Seilschwingen am Abgrund

VON OLIVER CECH, 30.07.04, 07:04h
 

Polle Wilbert hat ihr Stück „Sieben Monde“ für eine Schwangere auf einem Hoteldach geschrieben.

An einem lauen Sommerabend auf dem Dach des Crowne Plaza, zehn Stockwerke über dem Getriebe der Stadt. Man sitzt auf Wohnzimmersofas, umgeben von ausgestopften Tieren und dem Publikum: junge, tiefbraune Menschen, jeder kennt jeden. Dazu erklingt ein wenig Retro-Pop. Das hat etwas Surreales, höchst Entspannendes, etwas von „Ferienlager“ - wie die Veranstalter ihre Theaterreihe nennen.

Doch mit dem Ort beginnen auch die Schwierigkeiten der Uraufführung von Polle Wilberts „Sieben Monde“. Hier oben schwingt rein gar nichts, läuft alles ins Leere, der Wind trägt die Akustik davon und die Weite den Sinn. Das hat offenbar auch die Regisseurin Philine Velhagen gemerkt und hält nach Kräften dagegen, allerdings mit den falschen Mitteln.

„Sieben Monde“, der Monolog einer Hochschwangeren auf einem Hoteldach, ist genau für diese Situation und, mehr noch, der schwangeren Schauspielerin Angelika Krautzberger auf den Leib geschrieben. Das alles legt eine Inszenierung nahe, die psychologischen Realismus anstrebt und damit spielt, das Publikum zum Zeugen eines Seelendramas zu machen. Indes, Judit, die hadernde Schwangere, magisch angezogen vom Rand des Hochhausdachs, kommt im Bärenkostüm auf die Bühne! Dort veranstaltet sie einen Diaabend, schwingt an elastischen Seilen das Gitter entlang, das die Plattform vom Abgrund trennt, bedient eine Musikanlage, greift zum Mikrofon.

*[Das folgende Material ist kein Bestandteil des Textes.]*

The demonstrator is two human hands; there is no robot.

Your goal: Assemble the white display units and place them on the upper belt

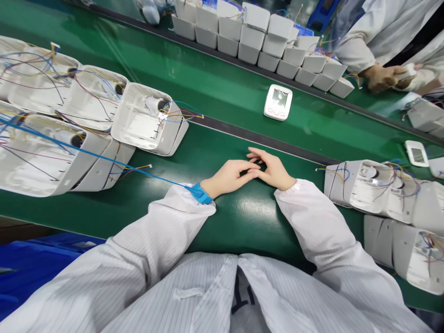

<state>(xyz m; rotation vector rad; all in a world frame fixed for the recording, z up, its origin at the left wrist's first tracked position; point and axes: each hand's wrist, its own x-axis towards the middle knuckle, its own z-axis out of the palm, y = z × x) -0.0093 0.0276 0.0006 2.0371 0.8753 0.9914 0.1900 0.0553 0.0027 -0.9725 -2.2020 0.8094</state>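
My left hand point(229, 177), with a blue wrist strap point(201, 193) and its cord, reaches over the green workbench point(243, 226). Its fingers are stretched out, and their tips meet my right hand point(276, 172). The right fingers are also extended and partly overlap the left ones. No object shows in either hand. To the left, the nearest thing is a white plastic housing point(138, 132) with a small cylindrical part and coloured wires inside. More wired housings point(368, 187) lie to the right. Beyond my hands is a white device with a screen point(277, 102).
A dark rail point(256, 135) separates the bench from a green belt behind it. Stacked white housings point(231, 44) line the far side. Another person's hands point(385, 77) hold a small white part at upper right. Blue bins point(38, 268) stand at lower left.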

Offenbar hat Velhagen dem Text nicht getraut, gerade hier oben nicht, wo alles ins Leere läuft, und setzt einen Aktionismus dagegen, der Wilberts Text tatsächlich alle Wirksamkeit raubt. Das Stück selbst ist einfach gebaut. Es führt eine Schwangere am Rande des Nervenzusammenbruchs vor, und allzu schnell wird klar, um welche Art von Fehltritt es sich handelt. Als zusätzliche Spur legt Wilbert einen - halbherzigen - Generationenkonflikt an: wir, die Kinder der Siebziger, gegen unsere Eltern, die Revolution machten 1968.

In diesem Geflecht zeigt Angelika Krautzberger eine weite Palette von Tonlagen und viel physischen Einsatz; ihr Talent fürs Komödiantische hilft über manchen Bruch im Spannungsbogen hinweg. Doch das Seelendrama kann sie nicht glaubhaft machen. Nicht auf dieser Plattform, auf der das Gewühl des Lebens seine Wirklichkeit verliert, und nicht in dieser Regie, die gegen die Leere ankämpft, statt sie zur dramaturgischen Stärke zu machen.